Inquiry into youth justice can't fall short like so many before it, advocates warn

Dechlan Brennan
Dechlan Brennan Published September 13, 2024 at 1.30pm (AWST)

Action, not repetition is needed following the announcement of a landmark inquiry into youth justice, the National Network of Incarcerated and Formerly Incarcerated Women and Girls says.

On Wednesday, the Australian Greens successfully established a Senate inquiry into youth justice and detention systems across the country, which would examine federal responsibility for youth justice.

It comes in the wake of the deaths of two young Indigenous people in less than a year in youth detention in Western Australia - 16-year-old Cleveland Dodd at Casuarina Prison's Unit 18 and an unnamed 17-year-old boy at Banksia Hill - sparking outrage and calls for change.

The National Network's Debbie Kilroy said while attention on youth detention was welcome, another inquiry left them "feeling tired and cynical".

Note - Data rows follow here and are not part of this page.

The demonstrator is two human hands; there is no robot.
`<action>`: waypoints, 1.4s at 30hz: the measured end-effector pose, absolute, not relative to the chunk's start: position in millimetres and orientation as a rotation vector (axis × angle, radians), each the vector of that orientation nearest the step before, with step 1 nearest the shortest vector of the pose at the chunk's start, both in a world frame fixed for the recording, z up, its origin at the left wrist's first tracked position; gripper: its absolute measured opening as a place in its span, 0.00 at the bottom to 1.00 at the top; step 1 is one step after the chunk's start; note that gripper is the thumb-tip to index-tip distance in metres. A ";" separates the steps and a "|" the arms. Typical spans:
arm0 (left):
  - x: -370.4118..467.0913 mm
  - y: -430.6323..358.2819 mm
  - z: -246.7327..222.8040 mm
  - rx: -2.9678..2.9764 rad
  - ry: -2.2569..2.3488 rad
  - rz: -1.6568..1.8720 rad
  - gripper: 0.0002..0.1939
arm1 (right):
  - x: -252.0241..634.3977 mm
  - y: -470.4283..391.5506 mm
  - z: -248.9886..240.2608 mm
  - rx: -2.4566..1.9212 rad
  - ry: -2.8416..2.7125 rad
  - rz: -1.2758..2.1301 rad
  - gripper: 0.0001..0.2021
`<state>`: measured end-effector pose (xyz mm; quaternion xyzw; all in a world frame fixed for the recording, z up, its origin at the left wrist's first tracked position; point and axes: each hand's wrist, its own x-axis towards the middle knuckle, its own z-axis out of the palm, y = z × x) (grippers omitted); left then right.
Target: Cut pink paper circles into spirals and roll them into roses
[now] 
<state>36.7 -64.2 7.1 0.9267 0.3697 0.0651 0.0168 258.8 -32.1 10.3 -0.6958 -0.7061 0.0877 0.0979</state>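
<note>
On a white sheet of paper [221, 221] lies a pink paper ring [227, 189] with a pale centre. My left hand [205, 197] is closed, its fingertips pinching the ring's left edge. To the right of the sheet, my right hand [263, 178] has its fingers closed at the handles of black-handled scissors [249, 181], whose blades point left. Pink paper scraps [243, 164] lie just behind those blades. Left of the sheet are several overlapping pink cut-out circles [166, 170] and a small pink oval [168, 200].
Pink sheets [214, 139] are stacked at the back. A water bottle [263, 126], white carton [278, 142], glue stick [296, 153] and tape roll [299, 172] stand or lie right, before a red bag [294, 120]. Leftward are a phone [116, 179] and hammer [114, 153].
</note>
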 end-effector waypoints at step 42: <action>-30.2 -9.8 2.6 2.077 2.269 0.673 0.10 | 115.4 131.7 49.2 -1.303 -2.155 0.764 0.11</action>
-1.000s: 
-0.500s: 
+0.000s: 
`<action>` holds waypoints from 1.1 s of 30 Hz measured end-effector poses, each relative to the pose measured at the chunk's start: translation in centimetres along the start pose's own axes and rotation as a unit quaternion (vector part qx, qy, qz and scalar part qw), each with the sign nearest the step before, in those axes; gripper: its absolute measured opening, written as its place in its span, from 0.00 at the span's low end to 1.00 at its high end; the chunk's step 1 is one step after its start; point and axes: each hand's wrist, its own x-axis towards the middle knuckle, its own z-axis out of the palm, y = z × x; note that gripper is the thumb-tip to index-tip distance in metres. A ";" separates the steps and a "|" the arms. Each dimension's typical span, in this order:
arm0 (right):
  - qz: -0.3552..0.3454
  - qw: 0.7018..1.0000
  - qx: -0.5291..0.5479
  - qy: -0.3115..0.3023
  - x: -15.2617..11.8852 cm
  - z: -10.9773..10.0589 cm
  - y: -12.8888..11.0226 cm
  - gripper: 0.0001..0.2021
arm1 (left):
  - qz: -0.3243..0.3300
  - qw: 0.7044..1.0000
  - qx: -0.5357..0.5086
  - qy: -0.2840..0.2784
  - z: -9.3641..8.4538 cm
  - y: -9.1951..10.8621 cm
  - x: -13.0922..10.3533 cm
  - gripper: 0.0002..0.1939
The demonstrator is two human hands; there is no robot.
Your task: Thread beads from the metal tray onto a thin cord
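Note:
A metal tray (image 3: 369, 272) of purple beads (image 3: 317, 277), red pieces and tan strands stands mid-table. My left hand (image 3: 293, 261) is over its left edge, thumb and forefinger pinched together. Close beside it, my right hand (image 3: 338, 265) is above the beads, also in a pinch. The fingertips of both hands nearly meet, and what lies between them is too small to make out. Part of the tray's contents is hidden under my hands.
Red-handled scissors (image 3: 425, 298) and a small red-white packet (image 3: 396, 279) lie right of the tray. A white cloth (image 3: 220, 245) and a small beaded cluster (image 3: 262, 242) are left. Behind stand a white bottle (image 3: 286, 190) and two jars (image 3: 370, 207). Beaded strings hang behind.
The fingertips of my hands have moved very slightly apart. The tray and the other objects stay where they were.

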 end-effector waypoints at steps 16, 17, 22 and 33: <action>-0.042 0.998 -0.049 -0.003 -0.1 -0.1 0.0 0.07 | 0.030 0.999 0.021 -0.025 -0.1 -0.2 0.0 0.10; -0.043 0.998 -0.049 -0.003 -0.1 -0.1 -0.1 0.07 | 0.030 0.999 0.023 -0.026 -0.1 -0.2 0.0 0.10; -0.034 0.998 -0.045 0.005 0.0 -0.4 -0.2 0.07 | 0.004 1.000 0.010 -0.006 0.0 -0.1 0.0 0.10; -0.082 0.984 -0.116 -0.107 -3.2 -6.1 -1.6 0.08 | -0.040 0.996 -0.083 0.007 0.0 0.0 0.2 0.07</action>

"We have seen these inquiries before, and they invariably fall short," she said, highlighting the 10 "lukewarm" recommendations in the inquiry into murdered and disappeared Indigenous women and children.

"What we need is action, not repetition. Even in proposing this new inquiry, the language used by the Greens—terms like 'youth' and 'detention'—reflects the euphemistic vocabulary of the carceral system. It downplays the severity of the violence perpetrated by the State.

"Let's be clear: we are talking about children in prisons. The use of softer terminology shields the reality that these facilities function like adult prisons, subjecting children to environments of violence and harm."

The ongoing inquest into Cleveland's death has heard he was locked in his cell for more than 22 hours a day for 77 of the last 93 days of his time in Unit 18 before his death.

Evidence has highlighted a series of "grievous lies" told to the public by former Department of Justice director general Adam Tomison about staffing issues and conditions inside Unit 18, while former President of the WA Children's Court, Denis Reynolds, described the justice department as "incompetent" and with "no will" to change.

Furthermore, there were no cells to monitor those at highest risk of suicide and nurses were not present around the clock, a point conceded by then-deputy commissioner Christine Ginbey as "unsafe".

In Victoria last year, teachers at the state's largest youth prison raised concerns about the "rampant" use of isolation.

Some children had resorted to threatening suicide in order to be put on constant observation in order to have someone to talk to.

In Queensland this year, a report highlighted the death of two intellectually disabled Aboriginal children in the immediate wake of them leaving youth prison, where they had spent significant periods of time in isolation, resulting in one youth expert to exclaim that "no one cares".

The National Network said there was no time for equivocation, with "bold, decisive and swift action" needed.

"If this inquiry is to be genuinely useful, it must confront the root causes of the problem," said Network member Tabitha Lean.

"We must be willing to lift the veil on the criminal legal system and its failings. This inquiry must radically rethink justice so that our children are kept where they belong—in our homes, our communities, and our schools, not in cages."

The inquiry comes only weeks after the tabling in Federal Parliament of the National Children's Commissioners report 'Help way earlier!' How Australia can transform child justice to improve safety and wellbeing'.

It outlines in detail the state of the justice system for children in Australia and makes the case for reform that is based on evidence and human rights while calling for child justice, safety, and wellbeing to be made a national priority.